━━━ DATASET EXCERPT ━━━

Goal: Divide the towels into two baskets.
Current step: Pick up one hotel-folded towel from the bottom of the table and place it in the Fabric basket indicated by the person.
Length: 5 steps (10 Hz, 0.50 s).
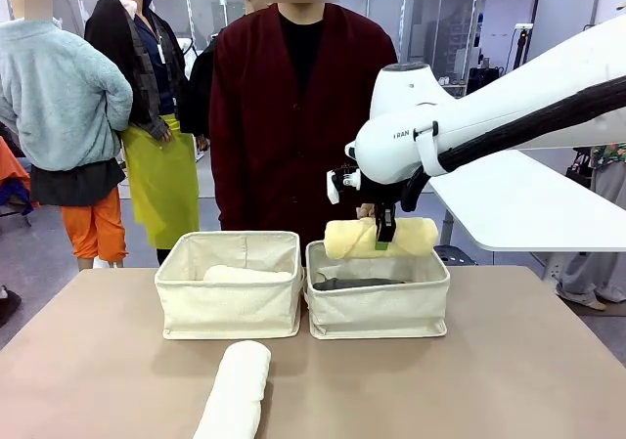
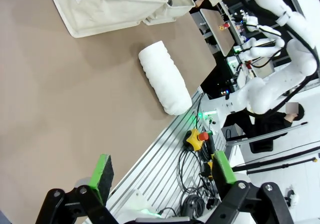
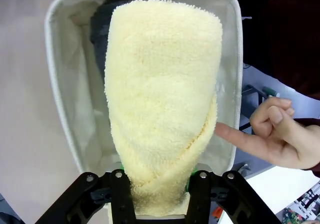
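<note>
The left claw [image 2: 163, 170] was held spread and empty above the bench [image 1: 509, 380], where the white towel [image 1: 235, 392] was found unsorted. Beyond, the pinkish towel [image 1: 245, 275] was seen laid in the left basket [image 1: 230, 312] and the grey towel [image 1: 357, 284] in the right basket [image 1: 380, 312]. Above that basket, the yellow towel [image 1: 347, 239] was grasped by the right claw [image 1: 383, 239].

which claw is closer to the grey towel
Right. The right claw grips the yellow towel above the grey towel in its basket; the left claw hangs open over the near edge of the table.
</note>
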Motion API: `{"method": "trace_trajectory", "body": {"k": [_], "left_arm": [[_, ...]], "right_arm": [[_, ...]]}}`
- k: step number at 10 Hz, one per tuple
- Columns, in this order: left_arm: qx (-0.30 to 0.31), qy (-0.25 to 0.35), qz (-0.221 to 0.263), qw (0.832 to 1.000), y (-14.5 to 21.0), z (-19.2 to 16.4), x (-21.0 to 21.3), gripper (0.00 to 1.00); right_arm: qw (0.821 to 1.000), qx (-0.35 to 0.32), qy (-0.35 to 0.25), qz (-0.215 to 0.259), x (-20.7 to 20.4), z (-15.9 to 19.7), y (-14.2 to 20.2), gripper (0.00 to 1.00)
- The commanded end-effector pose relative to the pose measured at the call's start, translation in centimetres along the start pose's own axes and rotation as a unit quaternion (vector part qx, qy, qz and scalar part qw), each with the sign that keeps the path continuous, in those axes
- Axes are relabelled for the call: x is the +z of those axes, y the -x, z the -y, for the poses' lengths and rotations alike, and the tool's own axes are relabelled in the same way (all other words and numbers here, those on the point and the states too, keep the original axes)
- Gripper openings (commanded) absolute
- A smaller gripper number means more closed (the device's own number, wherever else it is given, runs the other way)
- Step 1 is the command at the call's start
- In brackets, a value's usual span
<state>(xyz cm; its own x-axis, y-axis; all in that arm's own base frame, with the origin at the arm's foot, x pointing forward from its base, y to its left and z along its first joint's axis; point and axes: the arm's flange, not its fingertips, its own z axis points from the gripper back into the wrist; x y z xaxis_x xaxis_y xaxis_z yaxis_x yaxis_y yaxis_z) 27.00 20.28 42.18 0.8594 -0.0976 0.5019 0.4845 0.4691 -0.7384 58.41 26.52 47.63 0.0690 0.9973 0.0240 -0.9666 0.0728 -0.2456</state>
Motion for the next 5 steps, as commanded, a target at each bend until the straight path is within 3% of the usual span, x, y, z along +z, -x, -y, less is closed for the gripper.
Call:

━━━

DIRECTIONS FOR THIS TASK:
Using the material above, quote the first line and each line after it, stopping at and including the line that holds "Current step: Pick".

RESULT:
Goal: Divide the towels into two baskets.
Current step: Pick up one hotel-folded towel from the bottom of the table and place it in the Fabric basket indicated by the person.

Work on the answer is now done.